Reading the memoirs of Sari Nusseibeh (Once Upon a Country: A Palestinian Life) and Amos Oz (A Tale of Love and Darkness), it is sometimes hard to keep in mind that they are writing about the very same land, that they live less than 25 miles apart.
Sari Nusseibeh is a Palestinian politician and academic, and the life he describes is one of struggle for a land in which his illustrious family has played a central role since the 7th century. Amos Oz is an Israeli writer, and his story is set against the miraculous return of the Jews — including his East European Zionist parents — to their ancient homeland after centuries in Diaspora.
Their narratives seem at times to be mutually exclusive, built on aspirations and grievances that cannot be reconciled. Yet the two men have become good friends and have reached the same conclusion: that the only viable future for their land is as two neighboring states.
They met for this conversation in Berlin, where they had come to share an award. The conversation was moderated by Serge Schmemann, the editor of the IHT editorial pages.
SERGE SCHMEMANN: Gentlemen, both of you in your memoirs write about the same historical moment, the founding of the state of Israel, but it is as if you are writing about totally different events.
In your book, Sari, you write: “The year of my conception, 1948, witnessed the collapse of the Palestinian dream….”
And in your book, Amos, that same moment is one of redemption, when your father tells you: “From now on, from the moment we have our own state, you will never be bullied just because you are a Jew and because Jews are so-and-sos. Not that. Never again.”
How can these two narratives ever be reconciled? Must they not be completely rewritten for there to be peace?
AMOS OZ: I don’t know if it’s necessary to reconcile the narratives. I think the narratives may remain different, and even contradictory. We have to reconcile with each other. We have to agree upon the future, not about the past.
SARI NUSSEIBEH: I think there are some instances where the narratives do have to be reconciled. There are some events we both have to revisit to try to make sure that we see what happened eye to eye. But I agree that in general it is the individuals, it is the people who need to be reconciled.
But to go back to Amos’s father, I think this is something that need not be “reconciled.” For the Jewish people the building of the state of Israel was something very special — much more special than it would be for us, the Palestinians …

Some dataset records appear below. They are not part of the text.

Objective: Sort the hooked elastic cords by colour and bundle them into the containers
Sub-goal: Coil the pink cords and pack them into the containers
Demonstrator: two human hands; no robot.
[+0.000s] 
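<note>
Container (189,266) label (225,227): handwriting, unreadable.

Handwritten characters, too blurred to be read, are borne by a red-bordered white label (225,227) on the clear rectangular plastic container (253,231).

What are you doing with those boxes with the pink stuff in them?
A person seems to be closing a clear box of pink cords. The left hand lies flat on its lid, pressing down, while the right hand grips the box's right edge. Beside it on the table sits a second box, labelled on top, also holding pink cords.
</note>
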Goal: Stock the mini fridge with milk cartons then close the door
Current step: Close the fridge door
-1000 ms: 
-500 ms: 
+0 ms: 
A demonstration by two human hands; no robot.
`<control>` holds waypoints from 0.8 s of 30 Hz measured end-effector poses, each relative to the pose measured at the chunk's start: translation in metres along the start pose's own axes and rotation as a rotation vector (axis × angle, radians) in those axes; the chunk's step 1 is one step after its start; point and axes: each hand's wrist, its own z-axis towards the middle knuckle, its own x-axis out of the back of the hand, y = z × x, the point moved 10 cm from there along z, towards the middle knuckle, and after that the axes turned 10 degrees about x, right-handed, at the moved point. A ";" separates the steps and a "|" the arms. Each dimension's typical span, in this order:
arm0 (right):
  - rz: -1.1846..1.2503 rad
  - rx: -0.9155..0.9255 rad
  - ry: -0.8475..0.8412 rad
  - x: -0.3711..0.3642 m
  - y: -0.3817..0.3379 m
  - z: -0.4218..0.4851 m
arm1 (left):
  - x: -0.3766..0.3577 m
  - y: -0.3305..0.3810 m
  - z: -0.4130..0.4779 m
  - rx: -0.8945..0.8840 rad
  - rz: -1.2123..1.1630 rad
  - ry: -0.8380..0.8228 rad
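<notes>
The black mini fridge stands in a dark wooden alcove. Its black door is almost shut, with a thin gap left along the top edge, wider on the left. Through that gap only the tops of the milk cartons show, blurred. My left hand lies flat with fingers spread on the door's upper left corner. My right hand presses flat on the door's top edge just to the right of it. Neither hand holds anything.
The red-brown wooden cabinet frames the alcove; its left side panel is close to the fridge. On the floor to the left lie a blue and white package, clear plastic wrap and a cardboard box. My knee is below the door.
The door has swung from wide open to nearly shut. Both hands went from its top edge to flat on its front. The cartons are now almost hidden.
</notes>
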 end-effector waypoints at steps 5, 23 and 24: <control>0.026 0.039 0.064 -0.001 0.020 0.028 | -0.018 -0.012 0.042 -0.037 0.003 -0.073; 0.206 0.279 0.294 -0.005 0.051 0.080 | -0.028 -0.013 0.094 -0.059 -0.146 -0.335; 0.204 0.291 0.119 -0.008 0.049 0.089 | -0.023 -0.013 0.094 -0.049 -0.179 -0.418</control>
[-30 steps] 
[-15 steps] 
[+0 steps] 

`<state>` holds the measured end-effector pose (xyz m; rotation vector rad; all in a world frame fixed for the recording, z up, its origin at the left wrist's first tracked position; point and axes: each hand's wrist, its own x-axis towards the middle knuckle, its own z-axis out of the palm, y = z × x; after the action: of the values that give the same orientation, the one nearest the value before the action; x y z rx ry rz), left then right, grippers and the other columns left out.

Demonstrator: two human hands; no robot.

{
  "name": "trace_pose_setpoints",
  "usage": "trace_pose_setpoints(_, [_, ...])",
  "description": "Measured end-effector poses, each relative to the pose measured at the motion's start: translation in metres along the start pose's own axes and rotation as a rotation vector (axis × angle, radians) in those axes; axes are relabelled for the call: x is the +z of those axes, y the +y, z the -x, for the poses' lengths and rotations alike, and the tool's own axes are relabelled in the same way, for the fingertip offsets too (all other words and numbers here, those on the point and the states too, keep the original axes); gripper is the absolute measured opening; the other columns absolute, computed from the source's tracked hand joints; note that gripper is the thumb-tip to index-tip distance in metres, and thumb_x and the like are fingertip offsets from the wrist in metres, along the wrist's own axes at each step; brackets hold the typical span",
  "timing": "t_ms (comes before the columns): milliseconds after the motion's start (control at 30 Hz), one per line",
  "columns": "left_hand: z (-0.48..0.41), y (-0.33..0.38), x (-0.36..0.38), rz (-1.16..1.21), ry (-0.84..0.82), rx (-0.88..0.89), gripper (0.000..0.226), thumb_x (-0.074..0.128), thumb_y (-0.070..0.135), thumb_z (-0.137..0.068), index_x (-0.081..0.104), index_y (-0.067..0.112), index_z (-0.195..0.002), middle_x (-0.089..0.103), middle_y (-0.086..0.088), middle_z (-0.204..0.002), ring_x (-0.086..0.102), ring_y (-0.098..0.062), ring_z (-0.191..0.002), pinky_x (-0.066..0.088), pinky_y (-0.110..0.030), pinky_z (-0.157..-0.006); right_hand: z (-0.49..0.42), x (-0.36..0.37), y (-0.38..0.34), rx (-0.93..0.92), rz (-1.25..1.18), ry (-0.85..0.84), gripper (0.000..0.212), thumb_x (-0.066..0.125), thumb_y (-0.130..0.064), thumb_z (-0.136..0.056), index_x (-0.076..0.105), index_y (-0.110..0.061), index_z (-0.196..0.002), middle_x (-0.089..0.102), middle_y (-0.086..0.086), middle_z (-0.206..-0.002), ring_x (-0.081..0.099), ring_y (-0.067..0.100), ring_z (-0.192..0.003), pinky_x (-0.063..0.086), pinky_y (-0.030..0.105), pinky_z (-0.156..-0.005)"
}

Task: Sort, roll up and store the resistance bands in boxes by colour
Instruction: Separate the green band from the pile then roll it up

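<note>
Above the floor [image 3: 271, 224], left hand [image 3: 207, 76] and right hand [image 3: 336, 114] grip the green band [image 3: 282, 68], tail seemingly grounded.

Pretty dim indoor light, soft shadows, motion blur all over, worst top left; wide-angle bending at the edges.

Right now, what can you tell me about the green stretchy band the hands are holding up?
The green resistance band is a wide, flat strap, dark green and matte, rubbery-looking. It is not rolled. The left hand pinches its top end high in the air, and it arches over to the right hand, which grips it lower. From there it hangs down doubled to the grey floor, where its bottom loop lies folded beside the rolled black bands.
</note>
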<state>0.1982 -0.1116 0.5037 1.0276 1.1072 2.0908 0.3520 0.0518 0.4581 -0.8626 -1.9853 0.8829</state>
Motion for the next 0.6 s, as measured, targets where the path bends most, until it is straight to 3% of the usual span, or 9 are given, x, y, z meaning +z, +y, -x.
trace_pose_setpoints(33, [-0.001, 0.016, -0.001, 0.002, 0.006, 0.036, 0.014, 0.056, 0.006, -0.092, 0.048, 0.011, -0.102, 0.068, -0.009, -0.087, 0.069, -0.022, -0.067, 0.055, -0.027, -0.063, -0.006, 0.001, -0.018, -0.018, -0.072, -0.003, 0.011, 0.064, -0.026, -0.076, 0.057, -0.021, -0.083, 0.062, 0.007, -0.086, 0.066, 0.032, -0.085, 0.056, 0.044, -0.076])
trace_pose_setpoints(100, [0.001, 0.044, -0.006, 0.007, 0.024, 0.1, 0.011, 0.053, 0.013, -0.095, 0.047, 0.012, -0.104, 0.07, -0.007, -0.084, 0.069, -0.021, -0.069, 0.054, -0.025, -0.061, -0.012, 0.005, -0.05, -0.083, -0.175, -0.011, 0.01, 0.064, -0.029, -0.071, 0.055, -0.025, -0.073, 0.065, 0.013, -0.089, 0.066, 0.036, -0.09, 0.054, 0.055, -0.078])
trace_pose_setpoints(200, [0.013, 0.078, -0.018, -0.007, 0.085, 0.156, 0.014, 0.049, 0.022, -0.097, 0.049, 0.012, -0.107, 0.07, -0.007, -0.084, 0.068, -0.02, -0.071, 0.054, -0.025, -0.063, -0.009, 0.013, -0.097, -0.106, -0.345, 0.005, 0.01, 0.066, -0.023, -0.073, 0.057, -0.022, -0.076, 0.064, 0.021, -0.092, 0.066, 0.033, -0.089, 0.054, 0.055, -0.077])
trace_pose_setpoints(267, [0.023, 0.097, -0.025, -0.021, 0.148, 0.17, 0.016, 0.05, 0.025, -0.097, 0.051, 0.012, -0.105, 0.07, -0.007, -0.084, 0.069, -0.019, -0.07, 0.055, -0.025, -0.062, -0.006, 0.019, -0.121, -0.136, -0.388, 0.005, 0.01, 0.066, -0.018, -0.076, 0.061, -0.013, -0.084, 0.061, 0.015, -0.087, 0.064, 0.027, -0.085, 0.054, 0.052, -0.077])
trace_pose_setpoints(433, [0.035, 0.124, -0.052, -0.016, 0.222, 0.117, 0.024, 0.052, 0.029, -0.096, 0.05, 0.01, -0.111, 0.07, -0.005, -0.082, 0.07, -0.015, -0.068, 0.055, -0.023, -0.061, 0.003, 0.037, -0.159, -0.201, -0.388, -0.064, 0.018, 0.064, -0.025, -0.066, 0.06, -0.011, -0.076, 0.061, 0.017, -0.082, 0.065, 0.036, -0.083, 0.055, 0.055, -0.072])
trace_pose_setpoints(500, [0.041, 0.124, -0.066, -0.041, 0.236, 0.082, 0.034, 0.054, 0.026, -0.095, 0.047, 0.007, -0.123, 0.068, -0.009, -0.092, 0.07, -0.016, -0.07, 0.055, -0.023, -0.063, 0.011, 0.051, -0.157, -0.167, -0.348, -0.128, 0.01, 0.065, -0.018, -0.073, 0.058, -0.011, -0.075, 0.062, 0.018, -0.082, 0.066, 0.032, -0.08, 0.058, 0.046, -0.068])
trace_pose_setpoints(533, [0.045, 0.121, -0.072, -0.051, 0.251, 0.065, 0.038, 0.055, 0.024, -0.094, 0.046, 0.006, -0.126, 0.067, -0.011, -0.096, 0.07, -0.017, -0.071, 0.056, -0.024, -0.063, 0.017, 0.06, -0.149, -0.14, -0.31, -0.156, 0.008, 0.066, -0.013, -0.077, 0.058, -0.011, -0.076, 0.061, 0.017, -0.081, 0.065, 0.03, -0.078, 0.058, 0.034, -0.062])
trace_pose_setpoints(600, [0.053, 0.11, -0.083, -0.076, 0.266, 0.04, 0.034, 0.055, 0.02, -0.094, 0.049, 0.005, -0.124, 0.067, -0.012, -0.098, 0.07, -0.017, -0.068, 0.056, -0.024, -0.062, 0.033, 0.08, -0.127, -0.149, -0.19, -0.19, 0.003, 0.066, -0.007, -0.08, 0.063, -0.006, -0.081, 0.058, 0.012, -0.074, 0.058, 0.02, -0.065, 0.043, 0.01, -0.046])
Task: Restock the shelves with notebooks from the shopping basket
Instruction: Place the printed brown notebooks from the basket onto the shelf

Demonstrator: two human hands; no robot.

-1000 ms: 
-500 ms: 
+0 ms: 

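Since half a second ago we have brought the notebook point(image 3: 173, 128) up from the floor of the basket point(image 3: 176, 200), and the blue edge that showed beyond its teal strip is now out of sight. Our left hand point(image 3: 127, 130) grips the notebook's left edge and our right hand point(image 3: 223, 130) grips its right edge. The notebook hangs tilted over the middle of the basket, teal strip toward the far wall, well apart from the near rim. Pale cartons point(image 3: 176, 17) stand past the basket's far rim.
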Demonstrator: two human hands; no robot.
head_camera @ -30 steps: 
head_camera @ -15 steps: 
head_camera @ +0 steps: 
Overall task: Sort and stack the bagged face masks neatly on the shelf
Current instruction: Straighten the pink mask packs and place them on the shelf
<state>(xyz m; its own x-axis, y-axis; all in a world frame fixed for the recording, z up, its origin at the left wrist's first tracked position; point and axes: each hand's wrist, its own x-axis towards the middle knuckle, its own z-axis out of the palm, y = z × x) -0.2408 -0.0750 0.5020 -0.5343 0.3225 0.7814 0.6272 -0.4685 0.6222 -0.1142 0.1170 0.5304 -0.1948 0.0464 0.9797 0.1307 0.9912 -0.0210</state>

OZ: … I think your history is very much the conflict with us, the confrontation with us …
NUSSEIBEH: … Yes, but everything that happens shapes identities, and certainly what happened in 1948 is for us a major, dramatic event that has shaped our thinking and our identity and our present, and probably will continue to shape our future. I’m not sure in what way. But I think there’s a major difference between us and them — if I may call you “them.”
OZ: You may call me whatever you like.
NUSSEIBEH: You have your long-term history and the search to come together again. Then you have the drama of recent history, especially in Europe. We never had this kind of drama in our past. We’ve always been rather “normal” people. I think this is a basic difference between us.
OZ: We’re also looking for some kind of normalcy, but we have become each other’s abnormalcy, I’m afraid.
Let’s talk a little bit, Sari, about childhood. You were a child in Jerusalem just a 20-minute walk from where I was a child, and a few years apart from each other. But you grew up across the barrier when Jerusalem was already divided [after 1948]. I grew up before Jerusalem was divided. What was your conception, your idea, your emotion of those people across the fence, across the wall?
NUSSEIBEH: Well, I never knew any Jews or Israelis before 1967. So as I grew up on my side of the wall, so to speak, I grew up thinking that they were very evil creatures. They had robbed me — and not just me but also, and more importantly, my family — of not just a piece of land, but of a life. I grew up on stories about that life from my parents. I would imagine something like a paradise existing before the wall, a time of which my mother, in particular, was robbed.
Robbed by people who were to me just evil people who came from nowhere, from Mars.
SCHMEMANN: What was your image, Amos? You describe in your book how as a boy you go with your uncle to visit a prominent Arab family. What was the impression you had?
OZ: My initial emotion was also fairly black and white. We were the owners of the country. It was our ancient ancestral land. We knew that other people were living on the land but they should have welcomed us, and they were not welcoming us, even though we were coming back to our own estate. I was brainwashed like any other Zionist little boy.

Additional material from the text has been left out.